Clay and the spectacle of outdoor firing in makeshift kilns combine in Ignition, a participatory ceramic project designed to encourage hands-on making and community dialogue
This ongoing project, part of the Local Encounters programme at Central Saint Martins, was devised by Duncan Hooson, Stage One Leader on BA Ceramic Design. Across five groups, more than 80 local residents, business workers and community group members took part in a series of ceramic workshops. The aim was to offer these groups both formal and informal engagement activities that re-ignited the importance and enthusiasm for haptic skills, and to encourage new social relationships and channels for community dialogue.
People from across the local community were invited to attend and make connections for ongoing conversations. One of those was Eva, project manager at the nearby British Library and a volunteer at the local Camley Street Natural Park. “You meet a completely different group of people which is fascinating – all ages and all walks of life,” she says about her local engagement, “I’ve never been involved in ceramics before so it’s been brilliant to get my hands on clay.

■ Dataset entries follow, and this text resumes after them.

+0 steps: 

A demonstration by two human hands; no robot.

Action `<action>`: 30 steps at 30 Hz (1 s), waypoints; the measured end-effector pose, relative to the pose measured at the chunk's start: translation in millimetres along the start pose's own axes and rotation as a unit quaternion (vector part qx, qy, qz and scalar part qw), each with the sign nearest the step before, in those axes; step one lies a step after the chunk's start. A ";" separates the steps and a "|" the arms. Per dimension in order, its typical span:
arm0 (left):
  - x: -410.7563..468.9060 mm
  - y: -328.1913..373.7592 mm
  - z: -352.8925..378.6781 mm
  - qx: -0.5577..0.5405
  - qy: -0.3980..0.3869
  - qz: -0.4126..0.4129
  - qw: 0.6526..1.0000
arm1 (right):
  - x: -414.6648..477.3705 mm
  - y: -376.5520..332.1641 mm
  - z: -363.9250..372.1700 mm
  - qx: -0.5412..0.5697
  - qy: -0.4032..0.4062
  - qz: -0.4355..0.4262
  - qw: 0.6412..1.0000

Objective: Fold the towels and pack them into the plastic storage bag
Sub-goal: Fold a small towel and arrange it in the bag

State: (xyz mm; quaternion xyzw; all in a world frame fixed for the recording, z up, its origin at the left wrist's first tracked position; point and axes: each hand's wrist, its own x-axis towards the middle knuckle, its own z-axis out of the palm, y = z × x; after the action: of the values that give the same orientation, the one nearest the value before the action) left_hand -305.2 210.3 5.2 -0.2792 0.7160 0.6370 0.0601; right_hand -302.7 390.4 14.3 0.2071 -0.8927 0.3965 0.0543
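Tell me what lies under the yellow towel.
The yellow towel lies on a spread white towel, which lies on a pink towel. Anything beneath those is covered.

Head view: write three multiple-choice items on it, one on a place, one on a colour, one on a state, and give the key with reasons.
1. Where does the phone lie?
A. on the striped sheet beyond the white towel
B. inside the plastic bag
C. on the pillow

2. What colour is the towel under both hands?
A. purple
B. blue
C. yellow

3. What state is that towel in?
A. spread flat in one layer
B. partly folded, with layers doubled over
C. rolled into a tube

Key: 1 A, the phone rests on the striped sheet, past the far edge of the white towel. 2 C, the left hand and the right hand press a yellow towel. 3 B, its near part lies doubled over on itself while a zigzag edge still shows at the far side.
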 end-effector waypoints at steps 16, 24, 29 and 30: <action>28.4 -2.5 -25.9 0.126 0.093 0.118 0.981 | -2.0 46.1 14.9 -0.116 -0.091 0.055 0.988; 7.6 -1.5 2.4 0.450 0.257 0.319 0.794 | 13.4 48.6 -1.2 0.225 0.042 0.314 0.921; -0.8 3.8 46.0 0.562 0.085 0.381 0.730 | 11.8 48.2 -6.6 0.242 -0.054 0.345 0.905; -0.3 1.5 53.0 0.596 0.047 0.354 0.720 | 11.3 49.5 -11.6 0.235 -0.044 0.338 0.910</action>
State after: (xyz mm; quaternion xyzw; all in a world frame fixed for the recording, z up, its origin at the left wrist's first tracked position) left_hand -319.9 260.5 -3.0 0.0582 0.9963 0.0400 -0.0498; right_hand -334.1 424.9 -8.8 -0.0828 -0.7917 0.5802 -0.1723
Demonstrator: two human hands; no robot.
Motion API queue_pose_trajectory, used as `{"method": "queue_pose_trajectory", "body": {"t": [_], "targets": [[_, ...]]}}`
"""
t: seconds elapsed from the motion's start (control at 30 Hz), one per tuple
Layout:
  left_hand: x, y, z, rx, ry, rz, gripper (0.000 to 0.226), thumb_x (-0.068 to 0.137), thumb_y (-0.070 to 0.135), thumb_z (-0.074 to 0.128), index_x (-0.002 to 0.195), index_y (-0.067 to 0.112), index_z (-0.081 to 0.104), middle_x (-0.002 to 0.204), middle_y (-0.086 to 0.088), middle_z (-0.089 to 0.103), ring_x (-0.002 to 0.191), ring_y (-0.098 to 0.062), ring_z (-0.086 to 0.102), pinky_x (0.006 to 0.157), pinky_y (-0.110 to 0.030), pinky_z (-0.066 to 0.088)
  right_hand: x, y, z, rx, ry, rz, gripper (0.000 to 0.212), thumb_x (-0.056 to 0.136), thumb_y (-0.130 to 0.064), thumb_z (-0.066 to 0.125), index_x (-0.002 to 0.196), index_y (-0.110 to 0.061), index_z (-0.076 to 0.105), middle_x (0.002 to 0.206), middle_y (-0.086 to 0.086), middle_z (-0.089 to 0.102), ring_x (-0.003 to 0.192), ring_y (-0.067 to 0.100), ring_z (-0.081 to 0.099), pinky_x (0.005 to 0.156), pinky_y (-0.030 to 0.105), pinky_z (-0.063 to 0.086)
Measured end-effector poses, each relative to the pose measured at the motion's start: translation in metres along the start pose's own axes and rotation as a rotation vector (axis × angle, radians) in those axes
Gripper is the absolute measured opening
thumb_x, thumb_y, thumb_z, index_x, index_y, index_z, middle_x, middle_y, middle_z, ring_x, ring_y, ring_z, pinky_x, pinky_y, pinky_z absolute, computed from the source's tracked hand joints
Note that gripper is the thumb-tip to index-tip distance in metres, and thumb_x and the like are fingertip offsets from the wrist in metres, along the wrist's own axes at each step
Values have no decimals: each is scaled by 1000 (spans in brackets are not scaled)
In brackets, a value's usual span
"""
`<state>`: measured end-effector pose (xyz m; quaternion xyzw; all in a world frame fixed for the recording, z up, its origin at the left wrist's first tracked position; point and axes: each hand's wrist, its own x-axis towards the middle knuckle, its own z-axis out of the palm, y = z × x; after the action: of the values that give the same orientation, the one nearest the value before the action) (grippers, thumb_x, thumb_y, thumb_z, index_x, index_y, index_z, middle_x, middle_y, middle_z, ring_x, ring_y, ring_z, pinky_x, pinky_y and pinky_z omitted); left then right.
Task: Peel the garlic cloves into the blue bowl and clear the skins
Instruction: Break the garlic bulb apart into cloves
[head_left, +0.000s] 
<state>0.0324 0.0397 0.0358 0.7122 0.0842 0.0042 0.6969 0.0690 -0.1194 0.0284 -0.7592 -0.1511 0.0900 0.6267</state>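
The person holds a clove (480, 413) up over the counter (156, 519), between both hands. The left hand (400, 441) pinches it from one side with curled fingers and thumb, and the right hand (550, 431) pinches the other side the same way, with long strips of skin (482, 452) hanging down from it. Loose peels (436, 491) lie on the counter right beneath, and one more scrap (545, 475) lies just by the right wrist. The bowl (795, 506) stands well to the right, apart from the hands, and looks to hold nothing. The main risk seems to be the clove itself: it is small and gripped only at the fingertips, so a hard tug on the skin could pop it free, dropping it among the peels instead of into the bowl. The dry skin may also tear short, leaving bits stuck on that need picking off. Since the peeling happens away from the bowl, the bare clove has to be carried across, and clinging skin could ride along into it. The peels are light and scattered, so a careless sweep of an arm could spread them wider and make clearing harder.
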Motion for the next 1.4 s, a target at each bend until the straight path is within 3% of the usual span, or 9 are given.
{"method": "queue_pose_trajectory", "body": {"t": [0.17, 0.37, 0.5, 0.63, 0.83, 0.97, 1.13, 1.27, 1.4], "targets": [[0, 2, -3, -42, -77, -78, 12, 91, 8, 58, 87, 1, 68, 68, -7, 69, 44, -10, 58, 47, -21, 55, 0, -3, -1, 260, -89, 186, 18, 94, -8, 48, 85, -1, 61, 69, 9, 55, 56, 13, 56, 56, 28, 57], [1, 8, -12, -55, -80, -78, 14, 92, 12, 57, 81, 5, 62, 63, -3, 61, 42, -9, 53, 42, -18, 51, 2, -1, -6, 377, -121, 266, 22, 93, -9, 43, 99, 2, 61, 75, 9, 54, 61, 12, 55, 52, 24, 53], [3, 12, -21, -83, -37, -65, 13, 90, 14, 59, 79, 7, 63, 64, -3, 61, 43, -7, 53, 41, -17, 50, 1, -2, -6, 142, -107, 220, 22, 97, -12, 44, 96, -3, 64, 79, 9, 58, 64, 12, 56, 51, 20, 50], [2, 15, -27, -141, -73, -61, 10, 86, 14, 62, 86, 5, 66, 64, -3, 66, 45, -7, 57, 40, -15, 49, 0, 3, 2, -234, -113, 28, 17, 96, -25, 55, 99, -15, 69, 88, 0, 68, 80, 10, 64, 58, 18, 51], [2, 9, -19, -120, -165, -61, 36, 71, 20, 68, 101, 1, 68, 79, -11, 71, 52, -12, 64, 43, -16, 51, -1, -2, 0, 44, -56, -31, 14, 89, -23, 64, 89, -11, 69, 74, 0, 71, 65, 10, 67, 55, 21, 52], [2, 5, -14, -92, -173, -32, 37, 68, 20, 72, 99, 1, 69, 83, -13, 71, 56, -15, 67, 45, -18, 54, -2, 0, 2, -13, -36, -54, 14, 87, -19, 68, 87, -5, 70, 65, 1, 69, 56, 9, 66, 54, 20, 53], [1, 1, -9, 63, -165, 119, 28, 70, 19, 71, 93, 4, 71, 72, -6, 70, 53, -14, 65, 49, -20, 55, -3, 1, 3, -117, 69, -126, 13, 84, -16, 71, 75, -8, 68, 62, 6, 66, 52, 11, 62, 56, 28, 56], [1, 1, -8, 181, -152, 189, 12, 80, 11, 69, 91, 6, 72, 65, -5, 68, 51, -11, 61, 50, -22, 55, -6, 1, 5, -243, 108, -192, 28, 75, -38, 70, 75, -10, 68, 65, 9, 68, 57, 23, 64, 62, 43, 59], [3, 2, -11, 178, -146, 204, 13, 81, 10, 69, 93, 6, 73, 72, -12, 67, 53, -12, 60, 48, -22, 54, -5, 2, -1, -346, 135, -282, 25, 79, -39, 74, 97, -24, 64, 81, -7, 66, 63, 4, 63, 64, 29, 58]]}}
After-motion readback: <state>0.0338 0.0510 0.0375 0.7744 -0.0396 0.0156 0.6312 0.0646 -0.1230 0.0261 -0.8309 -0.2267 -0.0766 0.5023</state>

It’s also great to get behind the scenes at Central Saint Martins.”
All this making culminated in a collective kiln firing, to which both Camden and neighbouring Islington residents and workers were invited. The clay pieces were fired using a raku kiln, a traditional Japanese technique which involves placing the red-hot vessels into wood chips, encouraging raku’s trademark crackled surface.
I’ve seen the success of bringing people together around the community of firing – live kilns, live firing and people seeing the process. Quite often the process, that transformation of clay through heat, is hidden. But with raku you can see it. Ignition refers not simply to igniting people’s imagination but the flame of the firing”
Duncan Hooson, Stage One Leader on BA Ceramic Design
Volunteers and clients from The Women @ The Well, a charity in King’s Cross for vulnerable women, both attended the workshops. Sister Irene had worked with clay before and returned to clay with enthusiasm: “It’s not just about the physical side of making, there’s the philosophy behind it. It’s therapeutic. When you get the piece of clay under control, that’s a wonderful feeling. It’s deeper than one imagines, there’s more to it than meets the eye. It’s a journey.”
With future ambitions that includes public access kilns across the local area, Ignition is at its heart about connecting people with clay and making, but it’s a project that also the doors of Central Saint Martins. “It’s all good saying this is an arts school, but what does that mean?” says Hooson, “What goes on there? Local partners may say yes, but it’s about maintaining and building on these relationships. After all, these projects are built through trust.”